For the 10th year, Costa Rica will celebrate the World Season for Nonviolence, a universal observance of peace actions and thought. The season began Jan. 30 and will last through April 4, spanning the anniversaries of the deaths of Mahatma Gandhi and Martin Luther King, Jr., both leading advocates of nonviolence to achieve social change.

Building a culture of peace is this year’s theme. The season focuses on peace activities,  which can be organized programs or individual actions, and can be public events or personal means of achieving peace through meditation, prayer or discussion groups.

Activities should be designed to promote and strengthen good values and attitudes such as respect for life and human dignity, justice, solidarity and tolerance within the family, the community, the country or the world. Everyone is invited to take some action for a nonviolent future.

Various studies show that violence is the foundation for the biggest problems in the world, according to a statement by Dulce Umanzor, coordinator of this year’s season.

“Here in Costa Rica, the usual solution given is more police and stiffer sentences, which are repressive answers to violence,” she said. “Yet much of the blame for a violent society is laid to a loss of values, and the solution is in recuperating our values.”

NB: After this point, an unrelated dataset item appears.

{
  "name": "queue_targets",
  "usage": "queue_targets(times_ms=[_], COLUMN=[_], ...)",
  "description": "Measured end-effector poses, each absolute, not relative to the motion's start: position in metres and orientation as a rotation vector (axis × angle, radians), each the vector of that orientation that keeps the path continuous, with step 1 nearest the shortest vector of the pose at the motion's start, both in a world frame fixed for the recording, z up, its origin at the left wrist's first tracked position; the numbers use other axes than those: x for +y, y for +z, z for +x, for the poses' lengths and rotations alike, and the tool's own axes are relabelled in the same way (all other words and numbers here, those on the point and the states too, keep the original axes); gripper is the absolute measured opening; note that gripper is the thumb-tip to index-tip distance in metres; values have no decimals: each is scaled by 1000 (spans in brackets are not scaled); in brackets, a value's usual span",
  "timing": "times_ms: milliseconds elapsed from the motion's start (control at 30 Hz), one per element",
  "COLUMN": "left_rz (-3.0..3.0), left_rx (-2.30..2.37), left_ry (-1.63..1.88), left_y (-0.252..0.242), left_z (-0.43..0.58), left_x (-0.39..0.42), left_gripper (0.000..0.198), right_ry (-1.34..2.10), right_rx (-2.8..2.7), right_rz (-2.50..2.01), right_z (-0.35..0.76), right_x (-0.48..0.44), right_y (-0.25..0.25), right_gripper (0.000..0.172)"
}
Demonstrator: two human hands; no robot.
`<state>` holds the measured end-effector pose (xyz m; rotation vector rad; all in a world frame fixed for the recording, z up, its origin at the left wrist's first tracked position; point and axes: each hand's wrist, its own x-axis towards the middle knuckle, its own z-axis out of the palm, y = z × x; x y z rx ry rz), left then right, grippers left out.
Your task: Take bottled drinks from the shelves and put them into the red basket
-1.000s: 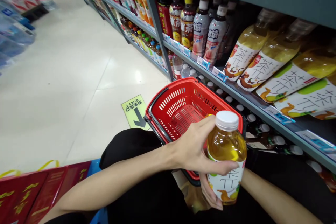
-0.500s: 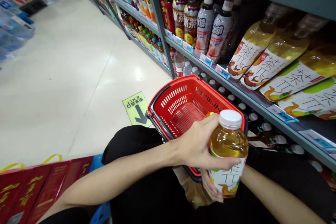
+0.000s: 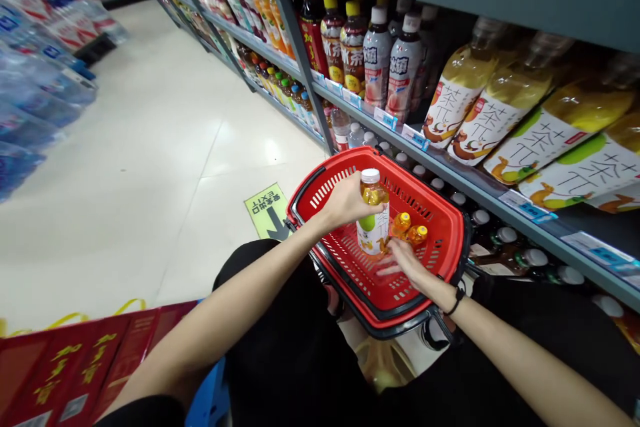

For this reason, the aim of the season’s activities is to create an awareness of the principals and practices of nonviolence as a way of recuperating values and reducing violence. Participating groups include government, religious, volunteer and nonaligned organizations and people.

The World Season for Nonviolence is an initiative of the United Nations. In Costa Rica, the season concludes with an awards ceremony for “builders of peace,” people or organizations that practice or promote positive values.